Cllr Philip Skinner said: “In some of my villages, they wouldn’t want to support 50 houses, or 20 houses, but allowing some houses to come through incrementally and evolve out the plan period rather than a big chunk of housing at once, and we cannot get lumbered with something that people neither need for want in their villages.”

Ed Freeman, service lead for planning strategy, said this was a big issue for the local plan as to how they support rural communities in the future.

He said: “Community led development is a big part of that to allow communities to bring forward growth where they want it without imposing it on the communities that don’t want growth.

"The challenge for villages that the scale of growth needed to deliver the facilities these need may not be that appetising – you may have to double the size of communities, but it does need a lot of further work and thought and discussions.”

And Cllr Nick Hookway added that the concerns over infrastructure had not gone away, saying: “You cannot have new developments that are not connected and some of the infrastructure issues aren’t going to go away, so that needs to be considered as part of the call for sites.”

The committee unanimously agreed that consultation on the draft issues and options report should start on January 18, 2021, and run for eight weeks, with the feedback received from the consultation to be used to inform emerging and developing thinking on the form, structure and content of a new local plan.

Work will also start in January to assess the smaller sites submitted into the Greater Exeter Strategic Plan call for sites in 2017, as well as running a new ‘call for sites’ for development.
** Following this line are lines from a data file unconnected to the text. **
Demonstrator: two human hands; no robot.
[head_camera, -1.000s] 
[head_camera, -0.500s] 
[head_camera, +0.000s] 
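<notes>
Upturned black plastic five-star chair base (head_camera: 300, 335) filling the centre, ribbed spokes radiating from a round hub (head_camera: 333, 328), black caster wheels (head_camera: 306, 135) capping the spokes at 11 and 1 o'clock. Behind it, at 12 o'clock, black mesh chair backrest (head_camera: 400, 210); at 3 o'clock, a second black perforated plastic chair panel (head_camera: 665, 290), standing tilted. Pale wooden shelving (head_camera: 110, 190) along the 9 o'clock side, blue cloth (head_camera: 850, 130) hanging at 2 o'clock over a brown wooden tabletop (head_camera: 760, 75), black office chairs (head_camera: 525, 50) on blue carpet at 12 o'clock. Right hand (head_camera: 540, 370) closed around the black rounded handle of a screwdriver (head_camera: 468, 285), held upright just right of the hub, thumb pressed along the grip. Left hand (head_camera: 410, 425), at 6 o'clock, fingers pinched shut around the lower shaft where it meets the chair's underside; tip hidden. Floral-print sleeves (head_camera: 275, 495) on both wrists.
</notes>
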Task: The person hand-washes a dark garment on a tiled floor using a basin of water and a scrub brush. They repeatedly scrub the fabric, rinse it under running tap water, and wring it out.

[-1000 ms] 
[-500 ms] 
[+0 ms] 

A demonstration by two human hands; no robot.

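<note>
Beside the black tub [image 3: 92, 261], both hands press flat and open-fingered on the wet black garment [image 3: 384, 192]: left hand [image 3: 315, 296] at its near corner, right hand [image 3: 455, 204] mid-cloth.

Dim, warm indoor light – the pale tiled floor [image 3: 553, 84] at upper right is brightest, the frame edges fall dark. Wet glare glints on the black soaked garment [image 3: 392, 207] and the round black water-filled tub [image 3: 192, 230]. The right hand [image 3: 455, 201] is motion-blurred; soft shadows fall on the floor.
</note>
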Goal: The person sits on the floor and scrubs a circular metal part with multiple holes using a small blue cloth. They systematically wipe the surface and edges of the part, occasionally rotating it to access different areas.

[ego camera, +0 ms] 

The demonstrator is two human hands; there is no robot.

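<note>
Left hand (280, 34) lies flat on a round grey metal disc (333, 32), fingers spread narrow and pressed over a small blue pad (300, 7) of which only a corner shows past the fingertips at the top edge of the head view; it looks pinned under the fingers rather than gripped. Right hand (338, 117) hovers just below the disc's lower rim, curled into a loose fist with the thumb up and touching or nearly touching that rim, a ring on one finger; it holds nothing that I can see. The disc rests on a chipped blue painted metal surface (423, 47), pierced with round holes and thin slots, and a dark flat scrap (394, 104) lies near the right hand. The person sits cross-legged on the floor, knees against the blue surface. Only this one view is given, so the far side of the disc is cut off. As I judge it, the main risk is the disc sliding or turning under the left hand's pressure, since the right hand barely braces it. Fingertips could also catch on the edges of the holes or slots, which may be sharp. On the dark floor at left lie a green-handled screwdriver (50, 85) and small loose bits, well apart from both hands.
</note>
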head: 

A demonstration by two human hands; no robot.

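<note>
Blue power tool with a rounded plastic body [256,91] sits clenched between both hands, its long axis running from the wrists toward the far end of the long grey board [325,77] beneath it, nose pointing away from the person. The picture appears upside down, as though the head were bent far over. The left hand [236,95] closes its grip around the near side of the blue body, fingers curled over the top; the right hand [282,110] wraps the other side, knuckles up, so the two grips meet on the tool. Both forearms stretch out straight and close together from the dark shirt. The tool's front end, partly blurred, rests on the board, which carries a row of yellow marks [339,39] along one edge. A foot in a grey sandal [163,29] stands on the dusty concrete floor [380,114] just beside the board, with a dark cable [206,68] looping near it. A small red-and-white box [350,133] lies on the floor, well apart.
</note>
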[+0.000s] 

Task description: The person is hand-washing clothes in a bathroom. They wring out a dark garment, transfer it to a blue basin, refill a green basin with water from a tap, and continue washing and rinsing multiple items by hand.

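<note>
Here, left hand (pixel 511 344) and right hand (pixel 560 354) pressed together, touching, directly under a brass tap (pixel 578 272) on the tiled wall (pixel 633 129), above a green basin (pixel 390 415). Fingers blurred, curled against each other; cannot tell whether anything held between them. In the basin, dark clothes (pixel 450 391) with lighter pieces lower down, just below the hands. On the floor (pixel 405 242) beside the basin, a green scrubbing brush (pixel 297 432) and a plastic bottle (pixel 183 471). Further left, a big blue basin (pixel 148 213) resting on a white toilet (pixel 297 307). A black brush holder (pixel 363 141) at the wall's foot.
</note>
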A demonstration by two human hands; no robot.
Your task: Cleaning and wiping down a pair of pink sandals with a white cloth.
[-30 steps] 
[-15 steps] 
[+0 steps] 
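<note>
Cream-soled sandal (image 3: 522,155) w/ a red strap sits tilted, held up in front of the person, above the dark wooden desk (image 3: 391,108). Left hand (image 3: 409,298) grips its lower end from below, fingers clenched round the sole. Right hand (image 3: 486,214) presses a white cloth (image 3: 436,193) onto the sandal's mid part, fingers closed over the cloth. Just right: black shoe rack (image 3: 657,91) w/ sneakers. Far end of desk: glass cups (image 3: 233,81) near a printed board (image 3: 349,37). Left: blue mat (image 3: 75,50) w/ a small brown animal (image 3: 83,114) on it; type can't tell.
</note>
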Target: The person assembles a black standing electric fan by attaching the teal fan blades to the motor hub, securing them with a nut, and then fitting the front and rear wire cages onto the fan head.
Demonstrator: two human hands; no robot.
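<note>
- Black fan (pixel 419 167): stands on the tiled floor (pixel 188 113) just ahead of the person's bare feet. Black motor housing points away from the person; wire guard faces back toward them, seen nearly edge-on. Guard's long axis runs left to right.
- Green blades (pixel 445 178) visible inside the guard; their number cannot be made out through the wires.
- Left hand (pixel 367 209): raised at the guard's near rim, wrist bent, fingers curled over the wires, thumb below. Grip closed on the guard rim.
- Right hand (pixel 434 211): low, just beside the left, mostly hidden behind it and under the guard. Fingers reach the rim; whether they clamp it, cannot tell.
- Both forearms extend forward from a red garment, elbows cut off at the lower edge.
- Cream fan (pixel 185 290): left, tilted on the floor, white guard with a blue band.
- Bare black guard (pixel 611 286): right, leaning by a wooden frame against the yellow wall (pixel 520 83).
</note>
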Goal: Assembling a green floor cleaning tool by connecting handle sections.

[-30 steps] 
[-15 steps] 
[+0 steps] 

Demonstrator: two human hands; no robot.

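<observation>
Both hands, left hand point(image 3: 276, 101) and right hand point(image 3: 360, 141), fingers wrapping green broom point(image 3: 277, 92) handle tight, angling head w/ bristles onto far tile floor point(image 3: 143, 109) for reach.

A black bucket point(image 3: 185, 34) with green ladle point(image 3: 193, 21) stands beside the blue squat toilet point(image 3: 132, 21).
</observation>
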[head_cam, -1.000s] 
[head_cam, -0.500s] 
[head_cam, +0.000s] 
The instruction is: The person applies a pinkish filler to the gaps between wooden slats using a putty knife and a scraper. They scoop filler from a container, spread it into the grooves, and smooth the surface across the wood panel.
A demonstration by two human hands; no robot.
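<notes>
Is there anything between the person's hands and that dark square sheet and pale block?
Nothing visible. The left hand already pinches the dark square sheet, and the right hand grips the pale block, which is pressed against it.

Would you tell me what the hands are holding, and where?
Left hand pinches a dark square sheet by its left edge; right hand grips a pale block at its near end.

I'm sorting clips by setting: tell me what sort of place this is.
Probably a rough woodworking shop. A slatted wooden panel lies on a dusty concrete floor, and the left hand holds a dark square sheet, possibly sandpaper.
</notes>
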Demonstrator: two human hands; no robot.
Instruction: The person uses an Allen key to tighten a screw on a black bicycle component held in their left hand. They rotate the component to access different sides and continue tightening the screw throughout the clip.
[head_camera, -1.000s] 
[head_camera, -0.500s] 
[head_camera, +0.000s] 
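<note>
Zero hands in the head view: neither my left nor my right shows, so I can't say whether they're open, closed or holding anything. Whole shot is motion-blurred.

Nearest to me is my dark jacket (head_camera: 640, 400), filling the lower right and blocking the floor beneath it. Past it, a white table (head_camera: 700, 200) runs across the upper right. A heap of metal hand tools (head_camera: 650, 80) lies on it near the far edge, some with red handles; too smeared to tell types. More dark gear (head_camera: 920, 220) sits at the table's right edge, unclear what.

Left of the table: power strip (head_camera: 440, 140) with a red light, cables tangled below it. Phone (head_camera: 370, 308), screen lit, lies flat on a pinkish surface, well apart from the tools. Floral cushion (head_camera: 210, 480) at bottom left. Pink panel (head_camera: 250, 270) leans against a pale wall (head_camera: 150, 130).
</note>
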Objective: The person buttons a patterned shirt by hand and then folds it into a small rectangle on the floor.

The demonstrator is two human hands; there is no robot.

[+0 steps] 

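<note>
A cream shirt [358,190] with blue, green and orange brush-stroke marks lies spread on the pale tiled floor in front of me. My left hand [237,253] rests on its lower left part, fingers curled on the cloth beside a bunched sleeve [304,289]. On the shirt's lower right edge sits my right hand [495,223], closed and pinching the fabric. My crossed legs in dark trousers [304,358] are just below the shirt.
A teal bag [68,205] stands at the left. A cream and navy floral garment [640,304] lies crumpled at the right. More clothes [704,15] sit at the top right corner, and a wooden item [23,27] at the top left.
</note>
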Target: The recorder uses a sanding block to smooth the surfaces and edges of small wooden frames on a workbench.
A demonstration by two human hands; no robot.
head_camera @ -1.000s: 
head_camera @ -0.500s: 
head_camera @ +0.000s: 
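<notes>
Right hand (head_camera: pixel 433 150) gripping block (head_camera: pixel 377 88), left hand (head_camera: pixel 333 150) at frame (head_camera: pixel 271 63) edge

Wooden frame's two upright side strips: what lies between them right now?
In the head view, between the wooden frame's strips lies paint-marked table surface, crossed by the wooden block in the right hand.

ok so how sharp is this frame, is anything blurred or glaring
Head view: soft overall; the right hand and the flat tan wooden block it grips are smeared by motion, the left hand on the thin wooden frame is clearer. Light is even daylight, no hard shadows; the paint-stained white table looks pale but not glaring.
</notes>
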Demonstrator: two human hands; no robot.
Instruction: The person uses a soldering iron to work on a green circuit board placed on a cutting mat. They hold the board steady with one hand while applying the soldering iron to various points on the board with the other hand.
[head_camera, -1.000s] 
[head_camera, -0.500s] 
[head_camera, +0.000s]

And the committee recommended to Cabinet that a budget of £300,000 over a three-year period is established for work towards the delivery vehicles for any proposed garden community.

Andy Wood, service lead for growth, development and prosperity, in his report, added: “While we start to contemplate the next generation of strategic sites through the Local Plan review, the development of Cranbrook is far from complete and indeed there are immediate challenges not least in relation to the delivery of the town centre.

“The development to date has benefited from the land largely being in the control of a single consortium but by contrast, the Cranbrook expansion areas are all in the control of separate, unconnected developers. This will make the timing and coordination of infrastructure delivery much more challenging.

“There is a logic, therefore, in testing whether some form of delivery vehicle could be also retrofitted to encompass Cranbrook and support the growth of the town up to the circa 8,000 homes anticipated in the current Local Plan.

“Finally, it is important to emphasise that the delivery of major strategic developments is a long term endeavour.

"Even when the development of individual homes has finished it is essential that there are robust and cost effective stewardship arrangements in place to ensure the ongoing delivery of assets and services that continue to meet the needs of the residents over time. Ensuring that such arrangement are in place is again one of the leading objectives for development corporation status.”

Cllr Ian Thomas asked for clarification as to the scale of development that would be provided by any development corporation around a garden community, asking: “Are we talking about significant strategic developments rather than adjustment of villages, and would it be fair to say to support this proposal, the principle of looking for one or more significant strategic developments would be implicit in support for this?”

In response, Mr Wood said: “Yes, it would focused on big strategic developments, subject to what comes through the local plan review.

"The business case would only stand if there is strategic development to deliver.”